Fred Townsend, a former resident at A Safe Haven, is now a cook.

Fred Townsend, a former resident at A Safe Haven, is now a cook.

“My life is the best it’s ever been,” Townsend said. “It’s never too late for anyone. It’s not too late for me to learn. If I stop being willing to learn, I’ve cut myself off.”

Townsend credits Galbreath’s mentorship for helping him find this happiness. He also credits the culture of a Safe Haven, where the motto is: “Aspire. Transform. Sustain.”

Galbreath’s own struggles began when he returned home from serving in the military, he recalled. He remembers the exact day he arrived at the shelter on parole: April 12, 2010.

Even in those early days, he remembers having conversations with the founders, Neli Vazquez-Rowland and her husband, Brian Rowland. Despite overseeing a large nonprofit, they still stop in the hallways and talk to residents, Galbreath said. They ask how they can help.

Their overarching message, he said: Get what you came for.

“Marshall’s inspiring story is a perfect example of the type of stories that emerge from A Safe Haven,” Vazquez-Rowland said. “And it serves as a constant reminder to all of us of why we must continue to do the work that we do in a way that helps empower people to achieve their full potential.”

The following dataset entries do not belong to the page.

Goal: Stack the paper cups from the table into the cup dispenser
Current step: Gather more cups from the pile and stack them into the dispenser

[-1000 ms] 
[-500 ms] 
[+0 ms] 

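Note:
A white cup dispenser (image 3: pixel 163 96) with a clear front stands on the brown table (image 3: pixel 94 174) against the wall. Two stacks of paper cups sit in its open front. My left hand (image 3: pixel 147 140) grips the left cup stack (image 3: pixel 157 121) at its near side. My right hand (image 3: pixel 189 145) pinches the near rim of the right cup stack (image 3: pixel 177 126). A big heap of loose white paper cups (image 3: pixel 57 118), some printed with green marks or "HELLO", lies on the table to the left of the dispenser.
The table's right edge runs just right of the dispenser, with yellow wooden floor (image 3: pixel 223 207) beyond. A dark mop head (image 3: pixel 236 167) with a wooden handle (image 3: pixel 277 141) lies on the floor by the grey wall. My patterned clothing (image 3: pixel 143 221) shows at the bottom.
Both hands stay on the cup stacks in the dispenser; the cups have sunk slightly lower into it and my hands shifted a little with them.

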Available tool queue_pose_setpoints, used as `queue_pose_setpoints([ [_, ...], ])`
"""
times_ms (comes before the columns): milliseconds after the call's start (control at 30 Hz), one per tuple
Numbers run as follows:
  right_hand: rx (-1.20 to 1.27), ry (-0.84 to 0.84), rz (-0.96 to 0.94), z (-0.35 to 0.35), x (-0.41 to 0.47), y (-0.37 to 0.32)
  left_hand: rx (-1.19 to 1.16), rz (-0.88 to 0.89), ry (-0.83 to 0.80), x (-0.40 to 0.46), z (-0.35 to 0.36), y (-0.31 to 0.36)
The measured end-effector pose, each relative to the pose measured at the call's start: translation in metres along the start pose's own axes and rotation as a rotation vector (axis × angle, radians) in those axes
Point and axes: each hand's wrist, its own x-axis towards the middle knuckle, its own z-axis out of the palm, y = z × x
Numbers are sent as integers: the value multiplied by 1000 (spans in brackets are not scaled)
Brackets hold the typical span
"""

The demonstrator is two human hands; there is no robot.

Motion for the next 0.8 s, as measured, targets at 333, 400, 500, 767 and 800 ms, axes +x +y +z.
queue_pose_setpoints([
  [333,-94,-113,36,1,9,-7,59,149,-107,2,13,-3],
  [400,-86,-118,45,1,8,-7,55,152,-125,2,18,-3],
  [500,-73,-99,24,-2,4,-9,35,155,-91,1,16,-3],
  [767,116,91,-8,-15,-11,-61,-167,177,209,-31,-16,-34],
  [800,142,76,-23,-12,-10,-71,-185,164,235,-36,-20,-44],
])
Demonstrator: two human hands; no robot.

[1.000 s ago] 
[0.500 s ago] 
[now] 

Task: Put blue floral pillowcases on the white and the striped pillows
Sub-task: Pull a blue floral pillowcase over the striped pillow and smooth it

Neli Vazquez-Rowland and her husband, Brian Rowland, founded A Safe Haven in 1994.

Neli Vazquez-Rowland and her husband, Brian Rowland, founded A Safe Haven in 1994.

Ten years after arriving at Safe Haven, Galbreath has earned various culinary degrees and certifications. But the pieces of paper mean much less to him than the standards they represent. He’s proud of his accomplishments, but he’s more gratified by helping others at the shelter.

“It’s not about me,” Galbreath said. “It’s about what I can do for you.”

In the interview, Galbreath quoted German philosopher Friedrich Nietzsche to make a point on human resilience. He also pointed to a quote on his office wall from another deep thinker, one who hails from a galaxy far, far away.

“Do or do not,” Yoda said. “There is no try.”